What to produce
Please repeat only the lines below starting at the line that holds "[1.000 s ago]" and ending at the line that holds "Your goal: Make", exactly, with both of those lines included and every picture omitted.

Provided material
◇ ◇ ◇
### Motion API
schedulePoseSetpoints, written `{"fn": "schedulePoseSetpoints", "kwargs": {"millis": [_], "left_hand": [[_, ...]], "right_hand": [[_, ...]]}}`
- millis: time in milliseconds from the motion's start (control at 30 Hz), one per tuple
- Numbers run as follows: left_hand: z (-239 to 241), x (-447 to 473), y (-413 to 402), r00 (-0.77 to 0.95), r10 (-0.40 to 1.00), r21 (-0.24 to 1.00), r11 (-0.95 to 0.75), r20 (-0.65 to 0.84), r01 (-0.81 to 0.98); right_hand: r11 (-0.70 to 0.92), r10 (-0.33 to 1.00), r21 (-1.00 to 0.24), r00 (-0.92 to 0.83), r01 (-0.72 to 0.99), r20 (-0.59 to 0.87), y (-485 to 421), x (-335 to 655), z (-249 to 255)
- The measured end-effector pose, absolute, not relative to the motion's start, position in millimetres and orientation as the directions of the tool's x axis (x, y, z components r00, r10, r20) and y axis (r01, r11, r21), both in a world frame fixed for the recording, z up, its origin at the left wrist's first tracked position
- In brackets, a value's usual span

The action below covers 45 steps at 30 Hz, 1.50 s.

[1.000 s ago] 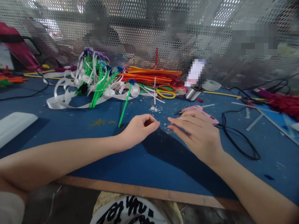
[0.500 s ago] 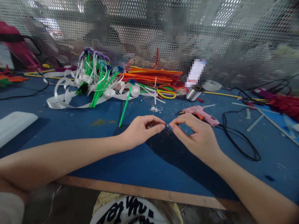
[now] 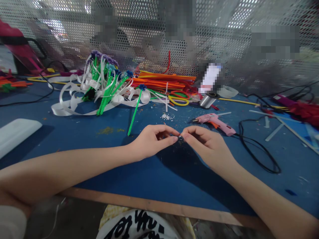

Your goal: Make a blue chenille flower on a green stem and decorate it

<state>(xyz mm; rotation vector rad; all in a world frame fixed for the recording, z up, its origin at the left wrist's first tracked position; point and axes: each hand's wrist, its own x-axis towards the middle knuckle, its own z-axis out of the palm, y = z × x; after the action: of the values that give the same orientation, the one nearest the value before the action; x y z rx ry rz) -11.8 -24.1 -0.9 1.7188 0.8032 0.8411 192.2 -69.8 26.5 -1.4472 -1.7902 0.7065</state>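
Observation:
My left hand point(image 3: 158, 141) and my right hand point(image 3: 206, 142) meet fingertip to fingertip above the blue table point(image 3: 139, 179). Each is closed in a pinch, thumb against forefinger. Something tiny and pale shows between the tips, too small to name. Just beyond them lies a small heap of white beads point(image 3: 166, 117). To the left, a green pipe-cleaner stem with a blue flower head point(image 3: 135, 111) rests on the table. A pink hot glue gun point(image 3: 214, 122) lies behind my right hand.
Pipe-cleaner flowers with white ribbon point(image 3: 106, 86) are bunched at the back left. Orange pipe cleaners point(image 3: 161, 80) lie at the back centre, near a silver roll point(image 3: 207, 100). The black cord point(image 3: 259, 159) loops at right. A white block point(image 3: 18, 134) sits at left.
My fingertips have come closer together, and my right hand has turned slightly, its fingers curling over more. The things on the table have not moved.

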Motion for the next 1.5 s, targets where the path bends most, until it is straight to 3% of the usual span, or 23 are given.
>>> {"fn": "schedulePoseSetpoints", "kwargs": {"millis": [467, 633, 1300, 1500], "left_hand": [[-0.2, -11.6, -23.0, 0.548, 0.825, 0.955, -0.257, 0.14, 0.144], [-0.5, -11.2, -23.2, 0.548, 0.823, 0.954, -0.267, 0.152, 0.137], [-1.4, -11.0, -23.3, 0.581, 0.804, 0.934, -0.293, 0.126, 0.203], [-0.3, -10.6, -24.1, 0.569, 0.811, 0.934, -0.297, 0.137, 0.198]], "right_hand": [[0.061, 0.996, -0.924, -0.09, 0.377, 0.029, -68.9, 190.9, 18.9], [0.043, 0.997, -0.924, -0.077, 0.381, 0.014, -68.5, 192.4, 17.6], [0.289, 0.946, -0.709, -0.08, 0.644, 0.313, -74.9, 187.2, 24.5], [0.232, 0.969, -0.768, -0.072, 0.597, 0.237, -72.4, 186.5, 25.7]]}}
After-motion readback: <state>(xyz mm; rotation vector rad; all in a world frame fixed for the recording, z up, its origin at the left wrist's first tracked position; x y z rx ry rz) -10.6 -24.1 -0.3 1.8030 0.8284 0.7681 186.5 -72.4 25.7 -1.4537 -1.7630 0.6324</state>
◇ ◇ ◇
Exercise response
[1.000 s ago] 
[0.500 s ago] 
[now] 

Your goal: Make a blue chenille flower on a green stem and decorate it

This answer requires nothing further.